The invention is to be described using the method according to the invention for hydrogen-powered vehicles in which hydrogen is generated by autothermal reforming of a hydrocarbon-containing fuel and is subsequently fed to a fuel cell system for generating electricity. The autothermal reformer is identified by the reference number 1 in the figures. Air 4 , water 5 and gasoline 6 are fed to the reformer 1 from suitable supply lines or reservoirs in suitable pressure and temperature ranges. As described at the beginning, the oxygen contained in the air is used to generate the required heat of reaction through exothermic oxidation reactions with carbon, carbon monoxide, hydrocarbons and hydrogen itself. The hydrocarbons are reacted with water vapor to form hydrogen and split. Remaining quantities of CO are converted into hydrogen after the shift reaction (2) and the resulting gas stream is subjected to gas purification.

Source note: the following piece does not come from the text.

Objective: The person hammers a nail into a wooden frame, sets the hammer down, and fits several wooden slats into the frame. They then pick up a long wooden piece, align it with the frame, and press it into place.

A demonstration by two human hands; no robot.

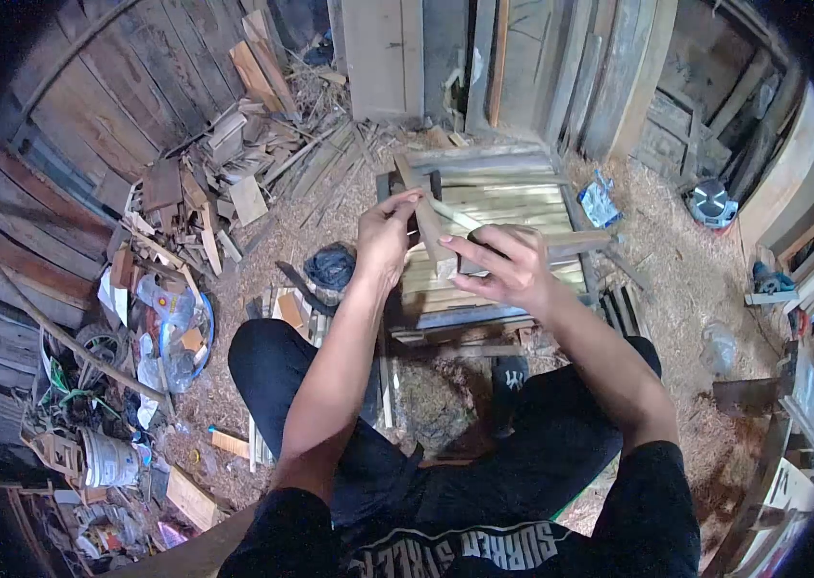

This mixture of substances leaving the reformer 1 is completely supplied in this exemplary embodiment to a fuel cell 2 , more precisely to the anode side of a fuel cell system 2 . There, 80% of the hydrogen contained is converted into electricity, which can drive the vehicle and / or supply electrical consumers in the vehicle. The mass flow leaving the anode side of the fuel cell system 2 has hitherto usually been fed to a catalytic burner in order to recover part of the heat / energy consumed.

In FIG. 2, the same components in FIG. 1 are designated by the same reference numerals. According to the invention, part of the hydrogen-containing gas stream generated by the reformer 1 is returned to the reformer, in this exemplary embodiment the hydrogen-containing gas from the reformer is fed entirely to the fuel cell system 2 and only then is the return to the input side of the reformer 1 . This return takes place through line 7 , through which the smaller part of the material flow leaving the fuel cell is passed to autothermal reformer 1 . The components CO ₂ , H ₂ and H ₂ O contained in this returned material flow result in the following improvements in the process control: the increase in the CO ₂ concentration in the autothermal reformer favors the formation of CO according to the Boudouard equilibrium (3), which leads to a reduction in soot formation and an increased yield of 1% after the shift reaction (2). The recirculated hydrogen reduces the proportion of the fuel to be made available for autothermal reforming, which is formed by the hydrocarbons to be split, which further increases the efficiency of the hydrogen production. The increased H ₂ O concentration leads in a known manner to a further reduction in the formation of soot. Overall, the method according to the invention achieves an increase in the overall efficiency of the system and in its service life when used here.

Claims (6)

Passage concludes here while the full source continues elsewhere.